Wald wird zum globalen Schlüsselfaktor im Klimaschutz

Die Aufforstung von Wäldern wäre weltweit auf einer Fläche von 0,9 Milliarden Hektaren möglich und könnte so zwei Drittel der vom Menschen verursachten CO2-Emissionen aufnehmen. Dies wäre die effektivste Massnahme gegen den Klimawandel. Zu diesem Schluss kommt eine Studie der ETH Zürich.

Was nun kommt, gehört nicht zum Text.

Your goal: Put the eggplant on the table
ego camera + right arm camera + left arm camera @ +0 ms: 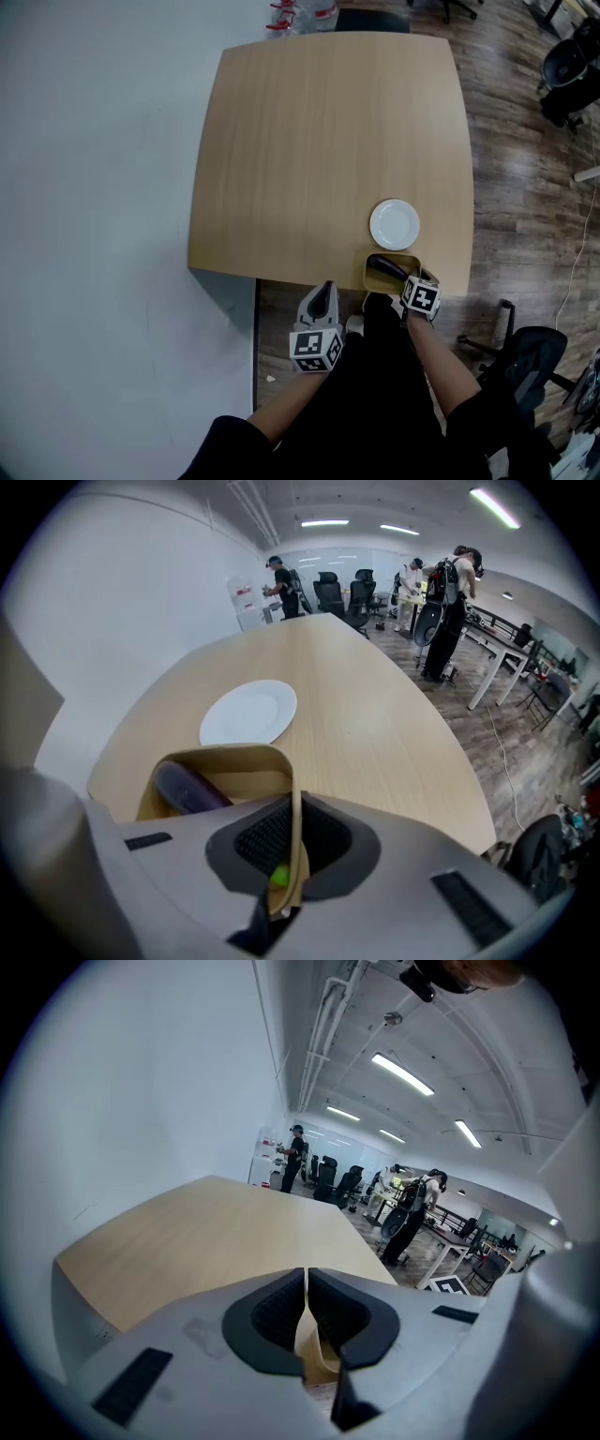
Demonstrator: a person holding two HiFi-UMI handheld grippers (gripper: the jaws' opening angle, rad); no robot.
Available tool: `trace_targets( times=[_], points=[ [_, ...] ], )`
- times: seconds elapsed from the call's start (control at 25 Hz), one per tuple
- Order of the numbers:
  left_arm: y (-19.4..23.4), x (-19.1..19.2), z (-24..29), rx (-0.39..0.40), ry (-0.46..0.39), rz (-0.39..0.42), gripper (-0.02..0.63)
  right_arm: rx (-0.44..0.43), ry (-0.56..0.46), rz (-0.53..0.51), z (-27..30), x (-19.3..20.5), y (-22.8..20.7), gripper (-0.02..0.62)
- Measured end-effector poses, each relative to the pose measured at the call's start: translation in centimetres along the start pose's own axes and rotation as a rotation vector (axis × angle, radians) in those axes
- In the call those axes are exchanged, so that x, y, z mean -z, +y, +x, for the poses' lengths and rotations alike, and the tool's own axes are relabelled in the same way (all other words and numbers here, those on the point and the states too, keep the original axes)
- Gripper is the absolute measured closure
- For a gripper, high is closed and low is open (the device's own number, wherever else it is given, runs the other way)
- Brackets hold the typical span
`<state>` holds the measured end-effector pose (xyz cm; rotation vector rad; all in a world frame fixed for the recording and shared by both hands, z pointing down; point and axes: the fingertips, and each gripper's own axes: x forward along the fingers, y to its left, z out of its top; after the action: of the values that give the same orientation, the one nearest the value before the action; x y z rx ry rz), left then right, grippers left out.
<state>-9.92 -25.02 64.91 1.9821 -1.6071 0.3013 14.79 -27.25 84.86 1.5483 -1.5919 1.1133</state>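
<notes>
A dark purple eggplant [384,267] [187,789] lies in a thin light-wood box [367,274] [234,754] that sits at the near right edge of the wooden table [328,141] [375,714]. My right gripper [411,281] [295,834] points steeply down and is shut on the box's near wall. A small green bit shows low between its pads. My left gripper [323,295] [307,1302] hangs just off the table's near edge, shut, with nothing in it.
A white plate [395,224] [248,712] lies just beyond the box. Bottles [300,14] stand past the far edge. A white wall runs along the left. Office chairs [570,66] and a black chair [534,356] stand on the wood floor at right; people stand far off.
</notes>
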Motion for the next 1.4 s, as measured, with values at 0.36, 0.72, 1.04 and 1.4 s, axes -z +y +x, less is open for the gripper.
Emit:
trace_targets(
  times=[0.36, 0.72, 1.04, 1.4],
  points=[
    [0.3, -0.9, -0.7, 0.008, -0.032, 0.002, 0.586, -0.020, -0.067, 0.055, -1.9, -1.3, -0.5, 0.404],
    [0.2, -2.1, -3.1, 0.071, -0.073, 0.001, 0.586, -0.111, -0.225, -0.039, -7.2, -3.4, 1.7, 0.373],
    [2.1, -3.3, -6.7, 0.112, -0.127, 0.010, 0.586, -0.224, -0.391, -0.087, -17.9, -4.2, 6.3, 0.374],
    [-1.1, -2.1, -11.1, 0.221, -0.179, 0.000, 0.586, -0.301, -0.437, -0.175, -26.1, 0.3, 9.4, 0.456]
  ],
)
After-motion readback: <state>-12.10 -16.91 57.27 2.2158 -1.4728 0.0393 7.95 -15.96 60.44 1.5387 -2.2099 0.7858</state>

Diese Fläche ist gemäss Studie weltweit für die Wiederaufforstung von Wäldern verfügbar (ohne bestehende Wälder, Landwirtschaftsflächen, Wüsten und Städte).
Bild Crowther Lab/ETH Zürich

 

 

Das Klimaabkommen von Paris setzt ab Mitte dieses Jahrhunderts auf einen grossen Hoffnungsträger: den Wald. Denn nur wenn die globale Waldfläche um etwa 1 Mia. ha zunimmt, lässt sich ehrgeizige Ziel, die Welterwärmung auf nicht mehr als 1,5 Grad Celsius zu beschränken, vielleicht noch erreichen.

 

Das Crowther Lab an der ETH Zürich forscht an naturbasierten Lösungen für den Klimawandel. In der neuen Studie zeigen die Forscherinnen und Forscher erstmals auf, wo auf der Welt die für den Kampf gegen den Klimawandel benötigten neuen Bäume wachsen könnten und wieviel Kohlenstoff sie speichern würden.

 

Jean-François Bastin, Studienleiter und Postdoc am Crowther Lab, erklärt: ‹Ein Aspekt war für uns bei den Berechnungen besonders wichtig: Wir haben Städte und landwirtschaftliche Flächen von der gesamten Fläche ausgeschlossen, welche das Potential zur Wiederaufforstung hat, denn diese Gebiete braucht der Mensch anderweitig.›

 

Fläche von der Grösse der USA 

 

Die Forscher berechneten, dass unter den aktuellen klimatischen Bedingungen die Erde mit rund 4,4 Mia. ha Wald bedeckt sein könnte. Das sind 1,6 Mia. ha mehr als die derzeit vorhandenen 2,8 Mia. ha. Von diesen 1,6 Mia. ha erfüllen 0,9 Mia. ha das Kriterium, nicht von Menschen genutzt zu werden.

 

Derzeit stünde also ein Gebiet von der Grösse der USA für die Aufforstung zur Verfügung. Einst herangewachsen, könnten diese neuen Wälder 205 Mia. Tonnen Kohlenstoff speichern. Das sind etwa zwei Drittel der 300 Mia. Tonnen Kohlenstoff, die seit der industriellen Revolution durch den Menschen in die Atmosphäre gepumpt worden sind.

 

Die Studie zeigt auch, wo eine Aufforstung am besten möglich wäre. Die meiste Fläche entfällt auf nur sechs Länder: Russland (151 Mio. ha), USA (103 Mio. ha), Kanada (78,4 Mio. ha), Australien (58 Mio. ha), Brasilien (49,7 Mio. ha) und China (40,2 Mio. ha).

 

Nicht warten, sondern handeln

 

ETH-Professor Tom Crowther, Mitautor der Studie und Gründer des Crowther Lab, meint dazu: ‹Wir alle wussten, dass die Aufforstung der Wälder einen Beitrag zur Bekämpfung des Klimawandels leisten könnte, aber bislang war unklar, wie gross der Effekt wäre.

 

Unsere Studie zeigt deutlich, dass Flächen zu bewalden derzeit die beste verfügbare Lösung gegen den Klimawandel ist. Allerdings müssen wir schnell handeln, denn es wird Jahrzehnte dauern, bis die Wälder reifen und ihr Potential als natürliche CO2-Speicher ausschöpfen.›

 

Die Studie warnt vor der Annahme, der Klimawandel werde die globale Waldfläche ohnehin erhöhen. Zwar werden die Flächen der nördlichen Wälder in Regionen wie Sibirien wahrscheinlich zunehmen. Doch zugleich schreitet der Verlust dichter tropischer Wälder in rasantem Tempo weiter fort.